About this exercise
Would you output the whole listing below, exactly as it reads?

** Opening Entries provided block **

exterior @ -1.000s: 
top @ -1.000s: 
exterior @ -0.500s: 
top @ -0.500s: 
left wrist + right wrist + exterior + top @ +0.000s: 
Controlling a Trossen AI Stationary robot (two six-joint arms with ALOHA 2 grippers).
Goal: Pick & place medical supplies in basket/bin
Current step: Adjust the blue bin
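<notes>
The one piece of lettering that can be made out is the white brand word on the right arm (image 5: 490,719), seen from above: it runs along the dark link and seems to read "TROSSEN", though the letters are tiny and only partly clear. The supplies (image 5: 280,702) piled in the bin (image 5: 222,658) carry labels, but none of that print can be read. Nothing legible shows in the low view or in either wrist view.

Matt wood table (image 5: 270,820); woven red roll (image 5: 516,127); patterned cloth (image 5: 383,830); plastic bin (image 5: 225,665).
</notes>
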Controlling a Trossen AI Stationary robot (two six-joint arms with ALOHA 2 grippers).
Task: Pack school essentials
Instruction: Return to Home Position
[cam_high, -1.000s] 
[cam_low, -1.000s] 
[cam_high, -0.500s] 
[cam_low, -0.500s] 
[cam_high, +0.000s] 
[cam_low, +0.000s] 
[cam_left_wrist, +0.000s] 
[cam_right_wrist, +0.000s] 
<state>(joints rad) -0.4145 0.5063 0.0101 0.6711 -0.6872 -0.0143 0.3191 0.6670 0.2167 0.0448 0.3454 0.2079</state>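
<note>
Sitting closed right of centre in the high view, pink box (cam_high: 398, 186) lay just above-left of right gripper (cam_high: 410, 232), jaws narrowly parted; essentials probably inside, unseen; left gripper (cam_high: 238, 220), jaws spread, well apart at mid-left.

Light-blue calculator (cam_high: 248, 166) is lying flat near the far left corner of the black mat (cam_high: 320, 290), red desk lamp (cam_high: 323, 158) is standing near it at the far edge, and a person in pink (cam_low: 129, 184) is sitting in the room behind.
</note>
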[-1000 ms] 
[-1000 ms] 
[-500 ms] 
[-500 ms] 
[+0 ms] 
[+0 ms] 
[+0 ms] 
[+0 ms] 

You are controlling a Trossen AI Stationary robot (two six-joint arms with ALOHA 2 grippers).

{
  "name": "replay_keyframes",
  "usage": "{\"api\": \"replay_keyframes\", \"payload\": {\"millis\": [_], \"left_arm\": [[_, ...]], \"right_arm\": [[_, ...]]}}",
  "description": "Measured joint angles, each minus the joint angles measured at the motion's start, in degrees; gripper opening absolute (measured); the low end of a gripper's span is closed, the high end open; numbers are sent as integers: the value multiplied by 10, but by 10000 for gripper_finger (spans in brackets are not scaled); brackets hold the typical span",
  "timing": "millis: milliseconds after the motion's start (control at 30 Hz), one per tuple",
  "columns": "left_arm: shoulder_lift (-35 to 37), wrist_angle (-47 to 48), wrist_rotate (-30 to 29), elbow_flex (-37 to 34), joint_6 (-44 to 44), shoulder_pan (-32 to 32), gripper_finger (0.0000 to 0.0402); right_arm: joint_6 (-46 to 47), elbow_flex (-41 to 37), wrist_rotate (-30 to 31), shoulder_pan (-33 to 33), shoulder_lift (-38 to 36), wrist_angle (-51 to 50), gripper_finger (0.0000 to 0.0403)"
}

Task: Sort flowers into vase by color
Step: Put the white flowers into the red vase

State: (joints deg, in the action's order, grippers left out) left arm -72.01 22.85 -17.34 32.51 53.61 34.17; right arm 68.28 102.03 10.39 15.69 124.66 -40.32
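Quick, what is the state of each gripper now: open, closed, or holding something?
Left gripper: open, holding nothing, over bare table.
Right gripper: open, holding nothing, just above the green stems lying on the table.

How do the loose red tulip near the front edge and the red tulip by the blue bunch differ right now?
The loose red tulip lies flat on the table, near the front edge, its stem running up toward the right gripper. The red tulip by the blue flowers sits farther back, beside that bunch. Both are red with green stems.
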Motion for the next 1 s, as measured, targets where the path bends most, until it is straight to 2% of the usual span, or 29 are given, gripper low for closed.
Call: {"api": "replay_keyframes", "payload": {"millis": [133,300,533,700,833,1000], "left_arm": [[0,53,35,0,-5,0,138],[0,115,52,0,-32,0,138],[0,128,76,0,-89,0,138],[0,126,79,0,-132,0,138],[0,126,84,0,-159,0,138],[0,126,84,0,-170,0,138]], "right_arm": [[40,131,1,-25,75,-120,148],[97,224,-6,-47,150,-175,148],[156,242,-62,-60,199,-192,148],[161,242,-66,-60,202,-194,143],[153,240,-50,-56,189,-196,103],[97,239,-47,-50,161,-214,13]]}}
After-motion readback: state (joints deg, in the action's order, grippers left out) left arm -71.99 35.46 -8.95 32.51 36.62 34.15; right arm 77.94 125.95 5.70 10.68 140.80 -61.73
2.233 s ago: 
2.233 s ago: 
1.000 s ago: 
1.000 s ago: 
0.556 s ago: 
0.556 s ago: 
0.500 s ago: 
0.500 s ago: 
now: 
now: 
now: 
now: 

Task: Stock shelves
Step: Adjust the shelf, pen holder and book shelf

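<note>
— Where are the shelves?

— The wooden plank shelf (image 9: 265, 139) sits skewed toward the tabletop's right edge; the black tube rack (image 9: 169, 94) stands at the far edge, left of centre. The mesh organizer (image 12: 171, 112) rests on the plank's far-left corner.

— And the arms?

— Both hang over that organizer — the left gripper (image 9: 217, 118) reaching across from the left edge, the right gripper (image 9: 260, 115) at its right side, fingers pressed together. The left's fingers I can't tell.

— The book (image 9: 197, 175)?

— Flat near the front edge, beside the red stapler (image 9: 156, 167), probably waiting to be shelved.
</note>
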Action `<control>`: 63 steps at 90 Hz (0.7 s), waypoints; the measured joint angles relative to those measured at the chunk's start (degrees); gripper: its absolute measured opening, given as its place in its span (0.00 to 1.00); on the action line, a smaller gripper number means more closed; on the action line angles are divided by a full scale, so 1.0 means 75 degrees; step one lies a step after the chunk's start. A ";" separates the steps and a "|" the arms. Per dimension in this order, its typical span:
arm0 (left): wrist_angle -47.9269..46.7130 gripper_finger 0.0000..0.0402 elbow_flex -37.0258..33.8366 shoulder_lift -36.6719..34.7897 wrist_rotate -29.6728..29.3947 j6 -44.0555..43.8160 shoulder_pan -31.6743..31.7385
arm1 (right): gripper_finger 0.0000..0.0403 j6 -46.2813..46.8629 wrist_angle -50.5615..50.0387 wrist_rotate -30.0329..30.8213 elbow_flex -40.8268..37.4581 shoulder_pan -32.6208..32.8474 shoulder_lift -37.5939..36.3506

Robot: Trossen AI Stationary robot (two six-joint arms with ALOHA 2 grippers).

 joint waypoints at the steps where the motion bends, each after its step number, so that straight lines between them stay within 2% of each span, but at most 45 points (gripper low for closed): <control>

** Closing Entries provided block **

The completed task
exterior @ -1.000s: 
top @ -1.000s: 
exterior @ -0.500s: 
top @ -0.500s: 
left wrist + right wrist + exterior + top @ +0.000s: 
Controlling a Trossen AI Stationary robot (two six-joint arms with ALOHA 2 grippers).
Goal: Pick & place medical supplies in basket/bin
Current step: Adjust the blue bin
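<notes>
The one piece of lettering that can be made out is the white brand word on the right arm (image 5: 490,719), seen from above: it runs along the dark link and seems to read "TROSSEN", though the letters are tiny and only partly clear. The supplies (image 5: 280,702) piled in the bin (image 5: 222,658) carry labels, but none of that print can be read. Nothing legible shows in the low view or in either wrist view.

Matt wood table (image 5: 270,820); woven red roll (image 5: 516,127); patterned cloth (image 5: 383,830); plastic bin (image 5: 225,665).
</notes>
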Controlling a Trossen AI Stationary robot (two six-joint arms with ALOHA 2 grippers).
Task: Pack school essentials
Instruction: Return to Home Position
[cam_high, -1.000s] 
[cam_low, -1.000s] 
[cam_high, -0.500s] 
[cam_low, -0.500s] 
[cam_high, +0.000s] 
[cam_low, +0.000s] 
[cam_left_wrist, +0.000s] 
[cam_right_wrist, +0.000s] 
<state>(joints rad) -0.4145 0.5063 0.0101 0.6711 -0.6872 -0.0143 0.3191 0.6670 0.2167 0.0448 0.3454 0.2079</state>
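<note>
Sitting closed right of centre in the high view, pink box (cam_high: 398, 186) lay just above-left of right gripper (cam_high: 410, 232), jaws narrowly parted; essentials probably inside, unseen; left gripper (cam_high: 238, 220), jaws spread, well apart at mid-left.

Light-blue calculator (cam_high: 248, 166) is lying flat near the far left corner of the black mat (cam_high: 320, 290), red desk lamp (cam_high: 323, 158) is standing near it at the far edge, and a person in pink (cam_low: 129, 184) is sitting in the room behind.
</note>
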[-1000 ms] 
[-1000 ms] 
[-500 ms] 
[-500 ms] 
[+0 ms] 
[+0 ms] 
[+0 ms] 
[+0 ms] 

You are controlling a Trossen AI Stationary robot (two six-joint arms with ALOHA 2 grippers).

{
  "name": "replay_keyframes",
  "usage": "{\"api\": \"replay_keyframes\", \"payload\": {\"millis\": [_], \"left_arm\": [[_, ...]], \"right_arm\": [[_, ...]]}}",
  "description": "Measured joint angles, each minus the joint angles measured at the motion's start, in degrees; gripper opening absolute (measured); the low end of a gripper's span is closed, the high end open; numbers are sent as integers: the value multiplied by 10, but by 10000 for gripper_finger (spans in brackets are not scaled); brackets hold the typical span",
  "timing": "millis: milliseconds after the motion's start (control at 30 Hz), one per tuple",
  "columns": "left_arm: shoulder_lift (-35 to 37), wrist_angle (-47 to 48), wrist_rotate (-30 to 29), elbow_flex (-37 to 34), joint_6 (-44 to 44), shoulder_pan (-32 to 32), gripper_finger (0.0000 to 0.0402); right_arm: joint_6 (-46 to 47), elbow_flex (-41 to 37), wrist_rotate (-30 to 31), shoulder_pan (-33 to 33), shoulder_lift (-38 to 36), wrist_angle (-51 to 50), gripper_finger (0.0000 to 0.0403)"
}

Task: Sort flowers into vase by color
Step: Put the white flowers into the red vase

State: (joints deg, in the action's order, grippers left out) left arm -72.01 22.85 -17.34 32.51 53.61 34.17; right arm 68.28 102.03 10.39 15.69 124.66 -40.32
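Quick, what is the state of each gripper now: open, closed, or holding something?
Left gripper: open, holding nothing, over bare table.
Right gripper: open, holding nothing, just above the green stems lying on the table.

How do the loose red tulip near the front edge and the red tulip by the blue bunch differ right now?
The loose red tulip lies flat on the table, near the front edge, its stem running up toward the right gripper. The red tulip by the blue flowers sits farther back, beside that bunch. Both are red with green stems.
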Motion for the next 1 s, as measured, targets where the path bends most, until it is straight to 2% of the usual span, or 29 are given, gripper low for closed.
Call: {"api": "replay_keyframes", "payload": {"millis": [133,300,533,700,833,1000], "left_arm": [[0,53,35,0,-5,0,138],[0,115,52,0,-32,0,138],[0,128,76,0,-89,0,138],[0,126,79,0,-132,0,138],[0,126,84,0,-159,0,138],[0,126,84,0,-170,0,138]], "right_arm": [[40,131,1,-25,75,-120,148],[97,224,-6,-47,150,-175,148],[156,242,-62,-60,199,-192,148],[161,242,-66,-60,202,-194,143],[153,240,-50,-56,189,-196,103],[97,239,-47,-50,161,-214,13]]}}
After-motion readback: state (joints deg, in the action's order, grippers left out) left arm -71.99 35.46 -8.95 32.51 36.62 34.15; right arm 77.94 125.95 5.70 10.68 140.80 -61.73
2.233 s ago: 
2.233 s ago: 
1.000 s ago: 
1.000 s ago: 
0.556 s ago: 
0.556 s ago: 
0.500 s ago: 
0.500 s ago: 
now: 
now: 
now: 
now: 

Task: Stock shelves
Step: Adjust the shelf, pen holder and book shelf

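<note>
— Where are the shelves?

— The wooden plank shelf (image 9: 265, 139) sits skewed toward the tabletop's right edge; the black tube rack (image 9: 169, 94) stands at the far edge, left of centre. The mesh organizer (image 12: 171, 112) rests on the plank's far-left corner.

— And the arms?

— Both hang over that organizer — the left gripper (image 9: 217, 118) reaching across from the left edge, the right gripper (image 9: 260, 115) at its right side, fingers pressed together. The left's fingers I can't tell.

— The book (image 9: 197, 175)?

— Flat near the front edge, beside the red stapler (image 9: 156, 167), probably waiting to be shelved.
</note>
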Action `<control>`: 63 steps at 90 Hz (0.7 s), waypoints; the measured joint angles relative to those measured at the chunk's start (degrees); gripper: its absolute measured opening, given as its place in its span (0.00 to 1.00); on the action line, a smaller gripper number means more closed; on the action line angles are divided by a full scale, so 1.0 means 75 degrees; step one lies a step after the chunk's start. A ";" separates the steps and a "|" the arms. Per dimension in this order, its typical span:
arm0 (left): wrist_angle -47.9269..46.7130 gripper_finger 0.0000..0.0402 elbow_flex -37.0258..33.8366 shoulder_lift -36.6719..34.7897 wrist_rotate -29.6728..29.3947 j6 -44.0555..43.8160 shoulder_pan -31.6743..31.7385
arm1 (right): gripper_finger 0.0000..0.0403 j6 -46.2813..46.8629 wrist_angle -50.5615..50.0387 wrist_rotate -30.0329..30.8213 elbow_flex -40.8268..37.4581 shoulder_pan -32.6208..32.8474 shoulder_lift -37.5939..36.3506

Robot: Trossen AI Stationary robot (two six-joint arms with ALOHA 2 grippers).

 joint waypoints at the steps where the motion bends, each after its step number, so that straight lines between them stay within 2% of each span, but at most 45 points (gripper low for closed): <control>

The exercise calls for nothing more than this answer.